Starting with the first line, output the data exactly through to the end.

--- DATASET CONTENT Enclosed Below ---

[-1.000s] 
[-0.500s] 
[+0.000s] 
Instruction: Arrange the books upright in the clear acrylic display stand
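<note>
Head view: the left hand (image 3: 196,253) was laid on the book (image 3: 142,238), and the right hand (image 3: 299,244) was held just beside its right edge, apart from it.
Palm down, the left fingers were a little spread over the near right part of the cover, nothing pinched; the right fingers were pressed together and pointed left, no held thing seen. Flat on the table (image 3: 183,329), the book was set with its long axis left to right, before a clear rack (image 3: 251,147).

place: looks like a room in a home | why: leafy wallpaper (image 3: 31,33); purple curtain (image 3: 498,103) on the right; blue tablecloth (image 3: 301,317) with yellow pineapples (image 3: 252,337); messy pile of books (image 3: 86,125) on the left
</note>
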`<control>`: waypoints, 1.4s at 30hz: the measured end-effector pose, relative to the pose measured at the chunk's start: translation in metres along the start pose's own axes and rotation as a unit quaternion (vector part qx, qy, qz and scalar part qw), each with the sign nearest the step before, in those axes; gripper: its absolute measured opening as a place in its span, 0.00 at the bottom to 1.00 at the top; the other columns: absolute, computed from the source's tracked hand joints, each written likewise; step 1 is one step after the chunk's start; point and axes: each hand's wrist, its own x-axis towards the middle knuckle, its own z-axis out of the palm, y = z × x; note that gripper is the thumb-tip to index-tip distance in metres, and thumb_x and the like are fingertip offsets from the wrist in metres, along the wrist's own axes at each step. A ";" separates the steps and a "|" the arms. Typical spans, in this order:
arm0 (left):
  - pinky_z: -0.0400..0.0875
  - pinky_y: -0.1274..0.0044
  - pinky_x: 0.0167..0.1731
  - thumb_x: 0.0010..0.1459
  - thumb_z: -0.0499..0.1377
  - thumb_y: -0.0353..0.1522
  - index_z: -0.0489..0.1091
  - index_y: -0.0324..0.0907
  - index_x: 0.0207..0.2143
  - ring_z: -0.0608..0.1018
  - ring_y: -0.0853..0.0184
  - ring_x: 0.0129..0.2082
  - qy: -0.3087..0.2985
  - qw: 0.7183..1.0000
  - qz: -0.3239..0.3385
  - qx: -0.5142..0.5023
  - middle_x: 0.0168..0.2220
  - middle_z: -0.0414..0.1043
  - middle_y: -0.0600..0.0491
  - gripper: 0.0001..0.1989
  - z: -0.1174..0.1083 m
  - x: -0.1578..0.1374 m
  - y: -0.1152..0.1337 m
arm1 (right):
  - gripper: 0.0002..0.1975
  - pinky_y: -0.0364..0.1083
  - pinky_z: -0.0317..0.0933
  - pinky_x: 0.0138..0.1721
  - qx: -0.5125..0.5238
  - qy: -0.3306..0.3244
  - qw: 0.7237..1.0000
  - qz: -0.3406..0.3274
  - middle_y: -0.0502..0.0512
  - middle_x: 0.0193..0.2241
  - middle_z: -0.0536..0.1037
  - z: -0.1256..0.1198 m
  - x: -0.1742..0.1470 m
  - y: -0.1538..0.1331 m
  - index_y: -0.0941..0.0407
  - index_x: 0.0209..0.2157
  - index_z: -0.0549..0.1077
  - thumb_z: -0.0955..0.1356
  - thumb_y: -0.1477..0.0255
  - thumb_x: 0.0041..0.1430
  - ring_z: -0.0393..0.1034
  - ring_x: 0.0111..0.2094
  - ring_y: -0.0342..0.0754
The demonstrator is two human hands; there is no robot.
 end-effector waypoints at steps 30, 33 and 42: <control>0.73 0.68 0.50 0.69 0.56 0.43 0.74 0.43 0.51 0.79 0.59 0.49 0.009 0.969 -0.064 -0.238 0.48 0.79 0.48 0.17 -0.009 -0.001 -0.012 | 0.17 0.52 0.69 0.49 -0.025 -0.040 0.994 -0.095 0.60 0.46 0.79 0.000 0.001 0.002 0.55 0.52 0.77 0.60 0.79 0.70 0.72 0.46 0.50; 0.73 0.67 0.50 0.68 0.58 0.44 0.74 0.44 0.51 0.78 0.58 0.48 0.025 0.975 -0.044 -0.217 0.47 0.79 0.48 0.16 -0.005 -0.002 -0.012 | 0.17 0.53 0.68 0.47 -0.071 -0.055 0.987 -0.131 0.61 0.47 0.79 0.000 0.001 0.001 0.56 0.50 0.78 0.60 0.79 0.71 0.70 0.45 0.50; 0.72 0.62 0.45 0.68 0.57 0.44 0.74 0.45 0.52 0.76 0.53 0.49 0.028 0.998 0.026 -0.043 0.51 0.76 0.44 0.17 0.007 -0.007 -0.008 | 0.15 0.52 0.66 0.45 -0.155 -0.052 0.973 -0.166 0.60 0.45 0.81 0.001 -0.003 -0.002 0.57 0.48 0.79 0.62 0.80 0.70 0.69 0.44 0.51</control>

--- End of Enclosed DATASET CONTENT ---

EXERCISE RESULT =
[-1.000s] 
[-0.500s] 
[+0.000s] 
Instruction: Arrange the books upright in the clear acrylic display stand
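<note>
Head view: the left hand (image 3: 196,253) was laid on the book (image 3: 142,238), and the right hand (image 3: 299,244) was held just beside its right edge, apart from it.
Palm down, the left fingers were a little spread over the near right part of the cover, nothing pinched; the right fingers were pressed together and pointed left, no held thing seen. Flat on the table (image 3: 183,329), the book was set with its long axis left to right, before a clear rack (image 3: 251,147).

place: looks like a room in a home | why: leafy wallpaper (image 3: 31,33); purple curtain (image 3: 498,103) on the right; blue tablecloth (image 3: 301,317) with yellow pineapples (image 3: 252,337); messy pile of books (image 3: 86,125) on the left
</note>
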`<control>`: waypoints, 1.4s at 30hz: the measured end-effector pose, relative to the pose measured at the chunk's start: translation in metres along the start pose's own axes and rotation as a unit quaternion (vector part qx, qy, qz and scalar part qw), each with the sign nearest the step before, in those axes; gripper: its absolute measured opening as a place in its span, 0.00 at the bottom to 1.00 at the top; the other columns: absolute, computed from the source's tracked hand joints, each written likewise; step 1 is one step after the chunk's start; point and axes: each hand's wrist, its own x-axis towards the middle knuckle, its own z-axis out of the palm, y = z × x; note that gripper is the thumb-tip to index-tip distance in metres, and thumb_x and the like are fingertip offsets from the wrist in metres, along the wrist's own axes at each step. A ";" separates the steps and a "|" the arms. Typical spans, in this order:
arm0 (left):
  - pinky_z: -0.0400..0.0875
  - pinky_y: -0.1274..0.0044
  - pinky_x: 0.0167..0.1731
  - thumb_x: 0.0010..0.1459
  - thumb_z: -0.0499..0.1377
  - thumb_y: -0.0353..0.1522
  - index_z: -0.0489..0.1091
  - index_y: -0.0324..0.0907
  - index_x: 0.0207..0.2143
  - ring_z: -0.0608..0.1018
  - ring_y: -0.0853..0.0184
  - ring_x: 0.0129..0.2082
  - qy: -0.3087..0.2985
  - qw: 0.7183..1.0000
  - qz: -0.3239..0.3385
  - qx: -0.5142..0.5023
  - middle_x: 0.0168..0.2220
  - middle_z: -0.0414..0.1043
  - middle_y: -0.0600..0.0491
  - gripper: 0.0001..0.1989
  - z: -0.1174..0.1083 m
  - x: -0.1578..0.1374 m
  - y: -0.1152..0.1337 m
arm1 (right):
  - gripper: 0.0002..0.1975
  - pinky_y: -0.0364..0.1083
  - pinky_z: -0.0317..0.0933
  - pinky_x: 0.0138..0.1721
  - qx: -0.5125..0.5238
  - qy: -0.3306..0.3244
  - qw: 0.7237..1.0000
  - qz: -0.3406..0.3274
  - middle_y: -0.0502..0.0512
  - middle_x: 0.0193..0.2241
  - middle_z: -0.0536..0.1037
  - z: -0.1256..0.1198 m
  - x: -0.1742..0.1470 m
  - y: -0.1538..0.1331 m
  - index_y: -0.0941..0.0407
  - index_x: 0.0209..0.2157
  - index_z: -0.0549..0.1077
  - thumb_z: -0.0955..0.1356
  - thumb_y: -0.1477..0.0255
  - thumb_x: 0.0041..0.1430
  - ring_z: -0.0393..0.1034
  - ring_x: 0.0111..0.2094
  - ring_y: -0.0342..0.0754
The demonstrator is two human hands; there is no robot.
 end-effector waypoints at steps 30, 33 and 42: <control>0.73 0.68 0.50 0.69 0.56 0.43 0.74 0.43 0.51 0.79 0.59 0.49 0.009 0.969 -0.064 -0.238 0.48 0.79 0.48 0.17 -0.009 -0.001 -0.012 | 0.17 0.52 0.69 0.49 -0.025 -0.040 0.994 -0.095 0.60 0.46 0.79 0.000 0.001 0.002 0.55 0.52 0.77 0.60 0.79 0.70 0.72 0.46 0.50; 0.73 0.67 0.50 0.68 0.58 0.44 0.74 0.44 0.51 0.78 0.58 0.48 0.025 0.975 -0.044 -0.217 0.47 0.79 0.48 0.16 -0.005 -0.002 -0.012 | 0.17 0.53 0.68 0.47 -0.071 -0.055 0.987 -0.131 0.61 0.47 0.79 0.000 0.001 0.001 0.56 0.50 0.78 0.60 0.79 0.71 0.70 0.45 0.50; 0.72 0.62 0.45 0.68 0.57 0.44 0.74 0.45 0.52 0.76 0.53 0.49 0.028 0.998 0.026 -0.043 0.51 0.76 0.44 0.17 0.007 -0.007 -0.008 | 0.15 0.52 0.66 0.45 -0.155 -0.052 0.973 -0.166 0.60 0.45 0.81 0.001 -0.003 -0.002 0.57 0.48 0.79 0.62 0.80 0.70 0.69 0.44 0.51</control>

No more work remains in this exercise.